◆ PROBLEM STATEMENT
If a line in the data holds "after", copy that line out in full.

*** Block opens ***

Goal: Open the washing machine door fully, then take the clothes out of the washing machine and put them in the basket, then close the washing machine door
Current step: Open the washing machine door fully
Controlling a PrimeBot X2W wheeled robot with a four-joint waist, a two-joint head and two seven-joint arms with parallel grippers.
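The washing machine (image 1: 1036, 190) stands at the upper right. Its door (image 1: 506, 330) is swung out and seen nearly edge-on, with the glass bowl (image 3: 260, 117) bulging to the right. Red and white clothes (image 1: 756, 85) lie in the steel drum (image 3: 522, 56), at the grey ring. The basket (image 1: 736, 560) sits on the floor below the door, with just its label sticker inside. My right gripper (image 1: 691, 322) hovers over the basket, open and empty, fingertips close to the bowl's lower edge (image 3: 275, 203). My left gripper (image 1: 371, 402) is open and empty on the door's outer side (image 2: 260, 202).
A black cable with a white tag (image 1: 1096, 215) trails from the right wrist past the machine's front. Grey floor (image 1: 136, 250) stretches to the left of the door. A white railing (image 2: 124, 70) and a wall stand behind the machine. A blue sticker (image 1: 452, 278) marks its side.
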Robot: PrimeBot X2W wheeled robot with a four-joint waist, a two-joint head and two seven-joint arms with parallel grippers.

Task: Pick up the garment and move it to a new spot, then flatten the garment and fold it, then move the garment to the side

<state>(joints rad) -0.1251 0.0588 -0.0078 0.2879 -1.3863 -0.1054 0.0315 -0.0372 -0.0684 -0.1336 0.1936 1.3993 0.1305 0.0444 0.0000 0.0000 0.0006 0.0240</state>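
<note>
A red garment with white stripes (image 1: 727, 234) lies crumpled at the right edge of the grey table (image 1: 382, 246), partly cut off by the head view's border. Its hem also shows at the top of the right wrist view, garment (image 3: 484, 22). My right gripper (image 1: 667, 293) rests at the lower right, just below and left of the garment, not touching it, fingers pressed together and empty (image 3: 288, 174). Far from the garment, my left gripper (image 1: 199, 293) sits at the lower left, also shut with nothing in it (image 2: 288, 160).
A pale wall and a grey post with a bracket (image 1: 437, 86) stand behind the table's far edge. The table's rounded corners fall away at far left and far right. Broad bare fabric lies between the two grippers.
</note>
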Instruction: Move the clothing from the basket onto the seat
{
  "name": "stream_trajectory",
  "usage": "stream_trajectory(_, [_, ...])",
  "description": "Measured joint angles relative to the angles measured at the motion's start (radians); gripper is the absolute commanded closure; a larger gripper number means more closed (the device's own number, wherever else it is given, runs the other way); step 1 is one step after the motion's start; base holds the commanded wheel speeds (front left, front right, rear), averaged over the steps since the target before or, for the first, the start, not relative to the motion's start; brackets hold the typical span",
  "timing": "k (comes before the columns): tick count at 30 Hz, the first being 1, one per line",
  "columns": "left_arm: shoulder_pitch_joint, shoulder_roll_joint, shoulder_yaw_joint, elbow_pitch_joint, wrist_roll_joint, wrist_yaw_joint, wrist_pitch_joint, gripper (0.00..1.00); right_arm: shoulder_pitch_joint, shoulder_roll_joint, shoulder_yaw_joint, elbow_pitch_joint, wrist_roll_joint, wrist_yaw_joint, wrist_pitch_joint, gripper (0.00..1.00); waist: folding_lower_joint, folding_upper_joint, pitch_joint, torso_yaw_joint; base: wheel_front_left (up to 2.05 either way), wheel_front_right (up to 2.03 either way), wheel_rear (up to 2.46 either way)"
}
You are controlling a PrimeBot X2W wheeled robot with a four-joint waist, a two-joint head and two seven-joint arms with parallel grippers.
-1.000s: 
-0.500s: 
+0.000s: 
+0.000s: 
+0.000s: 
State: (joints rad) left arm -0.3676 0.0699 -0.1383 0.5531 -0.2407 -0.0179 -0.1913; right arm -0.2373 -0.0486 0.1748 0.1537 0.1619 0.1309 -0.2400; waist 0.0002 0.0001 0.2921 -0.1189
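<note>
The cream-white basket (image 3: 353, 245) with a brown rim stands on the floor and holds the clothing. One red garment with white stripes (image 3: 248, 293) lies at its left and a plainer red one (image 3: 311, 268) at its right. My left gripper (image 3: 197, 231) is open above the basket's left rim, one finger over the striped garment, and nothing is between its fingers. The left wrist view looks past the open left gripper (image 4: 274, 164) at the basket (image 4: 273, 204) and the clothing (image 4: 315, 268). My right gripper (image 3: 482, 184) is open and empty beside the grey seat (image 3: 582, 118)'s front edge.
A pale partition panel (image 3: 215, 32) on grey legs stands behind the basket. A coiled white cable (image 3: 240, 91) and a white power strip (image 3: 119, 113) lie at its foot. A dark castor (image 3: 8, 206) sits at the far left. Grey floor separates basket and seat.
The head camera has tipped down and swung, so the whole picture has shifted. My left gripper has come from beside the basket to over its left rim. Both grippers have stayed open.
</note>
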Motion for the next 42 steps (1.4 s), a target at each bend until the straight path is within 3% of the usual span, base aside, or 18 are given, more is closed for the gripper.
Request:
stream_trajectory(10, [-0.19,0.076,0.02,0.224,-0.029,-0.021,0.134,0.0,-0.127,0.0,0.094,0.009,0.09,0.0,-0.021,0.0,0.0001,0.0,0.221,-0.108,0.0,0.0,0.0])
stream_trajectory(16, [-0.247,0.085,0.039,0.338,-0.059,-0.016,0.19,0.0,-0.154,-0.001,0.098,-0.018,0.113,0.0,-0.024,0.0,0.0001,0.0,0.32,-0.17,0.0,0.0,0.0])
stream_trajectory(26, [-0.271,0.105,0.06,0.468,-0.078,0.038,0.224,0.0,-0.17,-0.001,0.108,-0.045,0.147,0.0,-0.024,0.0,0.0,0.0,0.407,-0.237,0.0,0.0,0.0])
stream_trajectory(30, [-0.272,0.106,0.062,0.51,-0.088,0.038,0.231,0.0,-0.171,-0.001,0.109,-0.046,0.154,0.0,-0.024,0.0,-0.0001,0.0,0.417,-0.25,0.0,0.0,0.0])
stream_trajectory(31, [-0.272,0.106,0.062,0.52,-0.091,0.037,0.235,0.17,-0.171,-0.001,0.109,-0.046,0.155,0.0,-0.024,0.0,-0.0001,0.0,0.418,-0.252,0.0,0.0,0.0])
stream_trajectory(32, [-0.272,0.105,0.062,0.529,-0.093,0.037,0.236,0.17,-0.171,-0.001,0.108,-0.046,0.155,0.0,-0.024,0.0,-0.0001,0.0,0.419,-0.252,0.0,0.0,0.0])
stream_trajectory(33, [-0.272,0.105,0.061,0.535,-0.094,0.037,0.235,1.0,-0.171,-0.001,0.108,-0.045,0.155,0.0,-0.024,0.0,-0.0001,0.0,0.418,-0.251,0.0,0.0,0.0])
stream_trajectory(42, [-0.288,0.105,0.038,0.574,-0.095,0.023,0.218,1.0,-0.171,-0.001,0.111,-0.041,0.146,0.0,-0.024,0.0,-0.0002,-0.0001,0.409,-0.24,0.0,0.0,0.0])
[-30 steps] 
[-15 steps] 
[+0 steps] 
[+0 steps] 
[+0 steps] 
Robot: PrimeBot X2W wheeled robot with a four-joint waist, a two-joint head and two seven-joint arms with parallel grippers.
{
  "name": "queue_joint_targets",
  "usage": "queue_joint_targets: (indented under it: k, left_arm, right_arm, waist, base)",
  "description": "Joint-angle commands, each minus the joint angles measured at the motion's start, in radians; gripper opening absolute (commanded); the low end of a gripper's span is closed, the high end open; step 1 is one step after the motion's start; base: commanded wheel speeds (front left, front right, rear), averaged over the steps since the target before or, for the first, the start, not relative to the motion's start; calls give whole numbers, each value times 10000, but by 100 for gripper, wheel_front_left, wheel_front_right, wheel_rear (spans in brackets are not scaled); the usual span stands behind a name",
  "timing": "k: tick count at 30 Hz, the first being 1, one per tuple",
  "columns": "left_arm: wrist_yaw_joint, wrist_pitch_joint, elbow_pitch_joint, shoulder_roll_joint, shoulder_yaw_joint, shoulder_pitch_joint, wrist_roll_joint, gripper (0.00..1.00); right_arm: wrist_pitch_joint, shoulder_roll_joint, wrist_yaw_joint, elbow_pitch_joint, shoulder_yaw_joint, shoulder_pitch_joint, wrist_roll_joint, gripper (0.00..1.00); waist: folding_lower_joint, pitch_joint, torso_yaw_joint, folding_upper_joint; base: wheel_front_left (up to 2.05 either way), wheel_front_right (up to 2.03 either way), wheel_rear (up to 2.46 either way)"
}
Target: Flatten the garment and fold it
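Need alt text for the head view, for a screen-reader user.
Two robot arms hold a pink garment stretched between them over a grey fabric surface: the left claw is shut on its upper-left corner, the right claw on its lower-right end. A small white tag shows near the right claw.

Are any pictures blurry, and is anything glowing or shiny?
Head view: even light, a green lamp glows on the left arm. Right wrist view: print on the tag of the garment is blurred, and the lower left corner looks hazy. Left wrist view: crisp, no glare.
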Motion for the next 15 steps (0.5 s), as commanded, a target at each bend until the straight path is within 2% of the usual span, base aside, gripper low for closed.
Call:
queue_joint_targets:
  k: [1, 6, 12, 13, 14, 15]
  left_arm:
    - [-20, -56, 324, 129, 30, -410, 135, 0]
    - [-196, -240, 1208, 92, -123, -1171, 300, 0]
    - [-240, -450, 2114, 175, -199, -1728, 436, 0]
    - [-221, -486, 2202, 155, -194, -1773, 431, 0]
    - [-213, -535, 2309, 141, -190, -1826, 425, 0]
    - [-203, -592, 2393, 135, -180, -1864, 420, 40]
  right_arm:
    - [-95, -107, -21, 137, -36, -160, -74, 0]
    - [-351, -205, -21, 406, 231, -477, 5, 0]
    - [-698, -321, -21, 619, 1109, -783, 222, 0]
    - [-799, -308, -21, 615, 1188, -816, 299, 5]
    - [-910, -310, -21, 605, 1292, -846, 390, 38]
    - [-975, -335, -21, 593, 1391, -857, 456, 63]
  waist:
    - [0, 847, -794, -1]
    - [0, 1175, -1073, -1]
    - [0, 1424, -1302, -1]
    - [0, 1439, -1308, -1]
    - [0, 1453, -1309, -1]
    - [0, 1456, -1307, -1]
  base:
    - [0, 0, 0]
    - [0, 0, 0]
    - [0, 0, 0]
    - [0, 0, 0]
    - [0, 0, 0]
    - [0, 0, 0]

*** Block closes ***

◆ ANSWER TO THIS EXERCISE
  "description": "Measured joint angles relative to the angles measured at the motion's start (radians); gripper is the absolute commanded closure; a larger gripper number means more closed (the device's own number, wherever else it is given, runs the other way); step 1 is one step after the motion's start; base holds the commanded wheel speeds (front left, front right, rear), averaged over the steps since the target before or, for the first, the start, not relative to the motion's start; brackets hold the typical span",
  "description": "Joint-angle commands, each minus the joint angles measured at the motion's start, in radians; gripper opening absolute (commanded); the low end of a gripper's span is closed, the high end open; step 1 is one step after the motion's start; base: commanded wheel speeds (front left, front right, rear), averaged over the steps since the target before or, for the first, the start, not relative to the motion's start; calls give whole numbers, each value times 10000, but by 100 for gripper, wheel_front_left, wheel_front_right, wheel_rear (spans in brackets are not scaled); the usual span stands behind a name",

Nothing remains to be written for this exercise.